Unfortunately, the risky decisions were not solely focused on the housing market and extended well into other financial realms. Simultaneously, the Federal Reserve System (The Fed), the central banking system of the United States of America, decided to increase the Federal interest rate for the first time since May of 2000. The increase in the rate came as a result of inflation, which was under two percent. The Fed backed these claims by stating how there had been a steady improvement in the labor market conditions. However, the Fed did not realize how the increase in interest rates would attribute to the rise in the mortgage default rate in 2006 and 2007. The combination of the subprime mortgages and rise in the interest rates set forth the path of “foreclosures on housing properties in the U.S. rose by nearly 1.3 million in 2007, up 79 percent from 2006” (Orlowski, n.d.). Once people started defaulting on their payments, the theoretical “chain” of debt broke, and real GDP took a hard hit.
As a result, investors lost trust and confidence in financial institutions and began to withdraw funds and sell off large amounts of assets and securities. Hence, the collapse of the overall financial structure in the U.S. unfolded, credit markets ceased, and a significant sell-off was unavoidable. Both financial institutions and individuals across the United States, could not obtain necessary credit during the peak of the financial crisis. Trusted investment banking institutions such as Lehman Brothers, Bear Stearns, and Merrill Lynch lost billions and ultimately saw their own demise (Smith, 2011). “Companies with value-based decision-making behavior and consumer transparency commonly sustain high levels of customer loyalty, consumer trust, and long term success” (Thomas, 2016). Clearly, these former industry leaders abandoned this notion in pursuit of easy money and paid dearly in abandoning time tested business fundamentals. As a result of their collective unscrupulous efforts, unemployment rates skyrocketed, and hopelessness crept into the psyche of many, worsening the economic downturn to an unexpected reality.

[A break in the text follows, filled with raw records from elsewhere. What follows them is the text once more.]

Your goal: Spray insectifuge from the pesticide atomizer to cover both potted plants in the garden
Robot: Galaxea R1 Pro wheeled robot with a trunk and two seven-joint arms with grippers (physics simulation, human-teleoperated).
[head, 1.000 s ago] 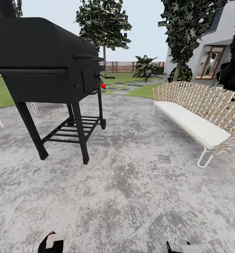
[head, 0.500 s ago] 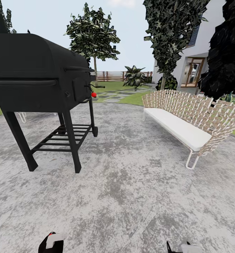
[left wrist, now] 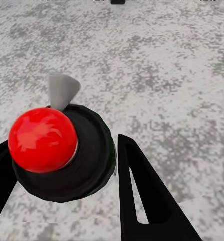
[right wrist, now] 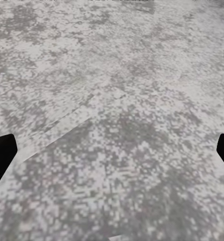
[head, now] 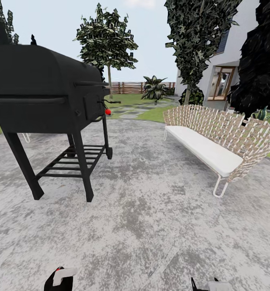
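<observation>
Nearest, the left gripper (left wrist: 62,191) has its fingers spread apart with nothing held, beside the robot's red-domed black knob (left wrist: 44,140); the right gripper (right wrist: 112,150) is likewise wide and empty above grey patio paving (head: 151,226). Beyond stand a black barbecue (head: 46,93) and wicker sofa (head: 219,137), then the garden lawn (head: 155,114) and fence (head: 126,87).

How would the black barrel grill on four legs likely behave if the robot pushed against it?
The black barrel grill would probably feel heavy, given its bulky body. The small wheel on one rear leg suggests it might pivot rather than slide evenly. Its top-heavy build on thin legs could make it tip.
</observation>
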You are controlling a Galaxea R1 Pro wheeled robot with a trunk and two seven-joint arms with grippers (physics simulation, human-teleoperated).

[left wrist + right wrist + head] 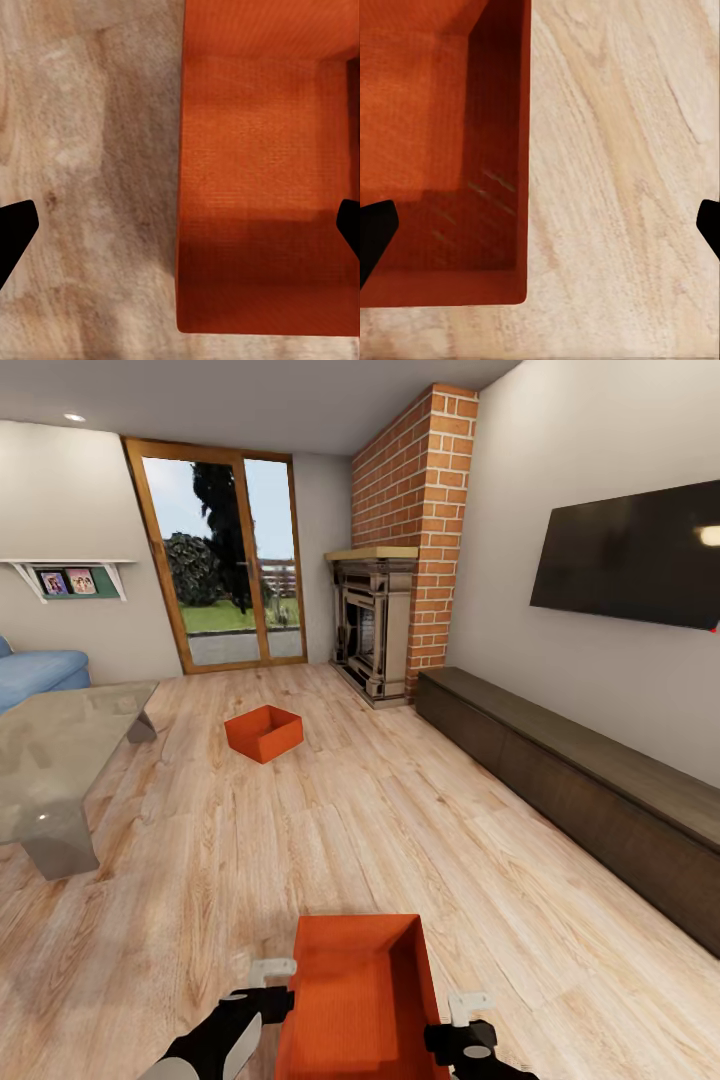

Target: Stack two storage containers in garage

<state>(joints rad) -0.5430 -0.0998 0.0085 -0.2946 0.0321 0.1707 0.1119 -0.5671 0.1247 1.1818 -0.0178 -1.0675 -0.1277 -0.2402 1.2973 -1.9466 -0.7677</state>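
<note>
Ahead of me a glazed door (228, 555) in a wood frame looks out on grass and dark trees. Beside it rises a red brick chimney (415, 520) with a fireplace (372, 625) at its foot under a pale mantel. Along the wall on my right I see a long, low dark cabinet (580, 780), and a black television (630, 555) hangs above it. On my left stands a glass-topped low table (55, 760), with a blue sofa (40, 672) behind it. A white wall shelf (70, 575) holds small pictures.
</note>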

Schoen explains the severity of an increase in the unemployment rates as “The disastrous effects included serious and long-lasting unemployment and huge declines in the gross domestic product” (Schoen,
2017). He further clarified the harsh reality of the loss of prosperity by stating that “On average, the economy shed 46,000 jobs per month in the first quarter of 2008, a scary 651,000 over the last quarter, and horrifying 780,000 in the first quarter of 2009. Just under 8.8 million jobs were lost during a period when the economy should have added about 3.1 million jobs to accommodate ordinary labor force growth” (Schoen, 2017). The numbers and statistics painted a clear image of the devastating impact that the financial crisis had on many households. Unfortunately, the unemployment rate was not the only contributor affecting everyone’s financial status; the stock market also took massive hits during this time. The general unease about the global mortgage and credit markets led to the stock market crash. On October 9th, 2007, the Dow hit its pre-recession high and closed at $14,164.43. By March 5th, 2009, it had dropped more than 50 percent to
$6,594.44 (Analysis & Amadeo, n.d.). It was then that regulators and policymakers realized the action was needed to implement strategies to recover and prevent the steps that led to the downfall of the global economy and help prevent future decline.